__DATA EXTRACT__:
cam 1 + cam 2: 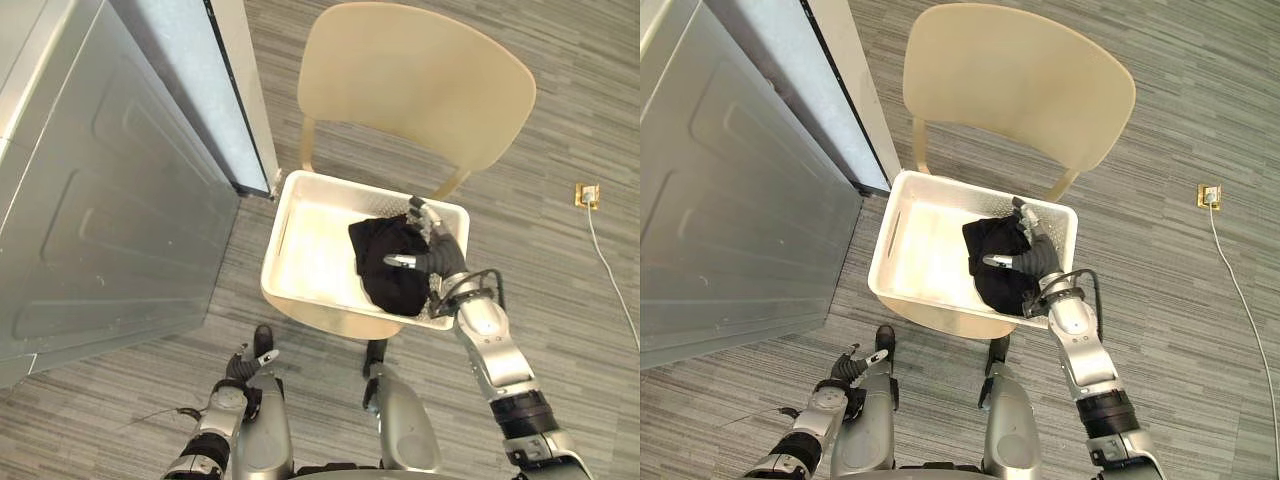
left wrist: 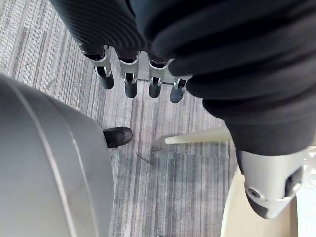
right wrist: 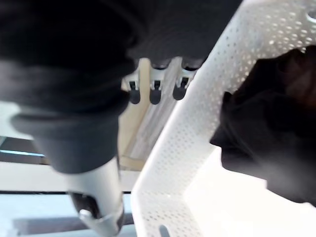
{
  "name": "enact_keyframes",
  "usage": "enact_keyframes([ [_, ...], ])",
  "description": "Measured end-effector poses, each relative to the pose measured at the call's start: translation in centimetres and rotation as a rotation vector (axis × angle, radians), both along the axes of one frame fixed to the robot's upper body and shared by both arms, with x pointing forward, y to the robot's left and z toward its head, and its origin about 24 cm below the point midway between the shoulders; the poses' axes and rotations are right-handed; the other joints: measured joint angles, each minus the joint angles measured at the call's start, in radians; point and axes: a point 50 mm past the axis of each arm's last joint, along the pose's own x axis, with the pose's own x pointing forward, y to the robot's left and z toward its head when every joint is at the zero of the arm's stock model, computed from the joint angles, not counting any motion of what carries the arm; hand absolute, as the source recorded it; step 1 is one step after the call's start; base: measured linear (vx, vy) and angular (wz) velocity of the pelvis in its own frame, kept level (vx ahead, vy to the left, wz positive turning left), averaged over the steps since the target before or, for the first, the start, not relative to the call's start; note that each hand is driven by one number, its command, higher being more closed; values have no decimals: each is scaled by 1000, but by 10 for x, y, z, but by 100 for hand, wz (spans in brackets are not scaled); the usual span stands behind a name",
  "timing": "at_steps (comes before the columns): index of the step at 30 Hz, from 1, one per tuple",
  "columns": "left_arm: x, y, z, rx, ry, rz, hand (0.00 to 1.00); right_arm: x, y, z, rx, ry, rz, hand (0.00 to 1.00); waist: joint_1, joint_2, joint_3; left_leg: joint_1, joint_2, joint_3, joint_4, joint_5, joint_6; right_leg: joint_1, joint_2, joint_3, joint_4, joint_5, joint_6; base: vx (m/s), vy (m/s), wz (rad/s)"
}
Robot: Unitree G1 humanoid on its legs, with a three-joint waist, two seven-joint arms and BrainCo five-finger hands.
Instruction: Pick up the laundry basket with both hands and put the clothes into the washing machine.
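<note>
Left eye view: your right hand (image 1: pixel 437 250) is at the basket's (image 1: pixel 312 250) right rim, and the lift has not begun.

The basket sits on the chair (image 1: pixel 415 80) seat, with the black clothes (image 1: pixel 385 262) heaped toward its right side, just beside your right hand. That hand's fingers look straight and apart from the thumb, clamped on nothing that I can see. The right wrist view shows them close against the perforated wall. Your left hand (image 1: pixel 243 365) hangs low near the floor, well apart from the basket, with its fingers (image 2: pixel 129 84) straight and empty. I judge you are at the first step, taking hold. Next, close the right hand on the rim and bring the left hand up to the left wall, where a slot (image 1: pixel 282 233) shows. Then lift level toward the washer (image 1: pixel 100 200) on your left.
</note>
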Motion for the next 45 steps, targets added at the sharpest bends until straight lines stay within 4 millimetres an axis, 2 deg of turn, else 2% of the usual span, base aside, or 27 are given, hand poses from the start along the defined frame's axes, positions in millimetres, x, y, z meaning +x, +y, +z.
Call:
enact_keyframes([
  [4, 3, -1, 2, 30, -9, -14, 0, 9, -13, -18, -52, 96, -79, 0, 3, 8, 5, -12, -2, -6, 13, 0, 0, -1, -1, -8, 2, 2, -3, -22, 9, 6],
  [8, 8, -2, 5, 42, -24, -16, 0, 15, -29, -21, -103, 117, -153, 0, 4, 35, 21, -27, -1, -9, 16, 0, 0, -14, -1, -8, 8, 3, -4, -44, 4, 1],
  [12, 9, -4, 6, 57, -35, -15, 0, 22, -45, -23, -106, 145, -246, 0, 4, 43, 26, -49, -1, -10, 21, 3, 3, -35, 0, -7, 10, 5, -5, -9, 1, 0],
  [16, 11, -4, 7, 57, -43, -4, 0, 30, -56, -19, -111, 147, -317, 0, 4, 44, 26, -61, -1, -12, 28, 3, 4, -42, 0, -9, 9, 7, -5, 26, 0, 1],
  [20, 18, -6, 12, 42, -66, 3, 0, 40, -62, -7, -114, 122, -351, 0, 7, 54, 40, -101, -1, -21, 49, 2, 4, -69, 1, -16, 11, 10, -6, -7, 0, 4],
  [22, 24, -10, 15, 37, -85, 6, 0, 45, -70, -6, -140, 138, -382, 0, 30, 66, 48, -127, -1, -28, 58, 1, 4, -88, 2, -20, 13, 12, -8, 0, 0, 0],
  [28, 32, -16, 20, 17, -116, 34, 0, 61, -72, 1, -276, 176, -392, 0, 41, 86, 59, -188, -4, -56, 81, 2, 4, -127, 0, -39, 25, 13, -9, -12, 0, 10],
  [29, 36, -21, 22, 5, -128, 31, 0, 64, -76, 4, -298, 188, -409, 0, 58, 96, 65, -203, -5, -59, 87, 2, 4, -139, 0, -41, 29, 13, -9, -17, 6, 13],
  [32, 39, -29, 25, -32, -153, 59, 0, 70, -82, 13, -307, 170, -469, 0, 67, 121, 78, -244, -11, -93, 97, 3, 5, -155, -3, -75, 33, 12, -8, -2, 7, 21],
  [34, 45, -32, 29, -48, -177, 81, 0, 72, -84, 18, -315, 152, -490, 0, 84, 123, 79, -262, -13, -100, 105, 3, 5, -170, -5, -80, 44, 8, -7, 0, 12, 11],
  [41, 49, -40, 32, -126, -206, 195, 0, 72, -90, 20, -382, 140, -529, 0, 98, 124, 79, -282, -34, -114, 113, 4, 7, -197, -33, -90, 97, -21, 0, 10, 23, 11],
  [42, 49, -42, 33, -133, -210, 206, 0, 72, -91, 19, -384, 141, -534, 100, 101, 124, 79, -282, -36, -114, 114, 4, 8, -197, -35, -90, 99, -21, 0, 0, 0, 0],
  [45, 50, -43, 34, -131, -214, 213, 0, 71, -91, 18, -410, 139, -530, 100, 103, 124, 79, -280, -36, -114, 117, 4, 8, -196, -35, -90, 102, -22, 0, 0, 0, 0],
])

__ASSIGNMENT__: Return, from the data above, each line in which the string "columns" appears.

__RESULT__:
  "timing": "at_steps (comes before the columns): index of the step at 30 Hz, from 1, one per tuple",
  "columns": "left_arm: x, y, z, rx, ry, rz, hand (0.00 to 1.00); right_arm: x, y, z, rx, ry, rz, hand (0.00 to 1.00); waist: joint_1, joint_2, joint_3; left_leg: joint_1, joint_2, joint_3, joint_4, joint_5, joint_6; right_leg: joint_1, joint_2, joint_3, joint_4, joint_5, joint_6; base: vx (m/s), vy (m/s), wz (rad/s)"

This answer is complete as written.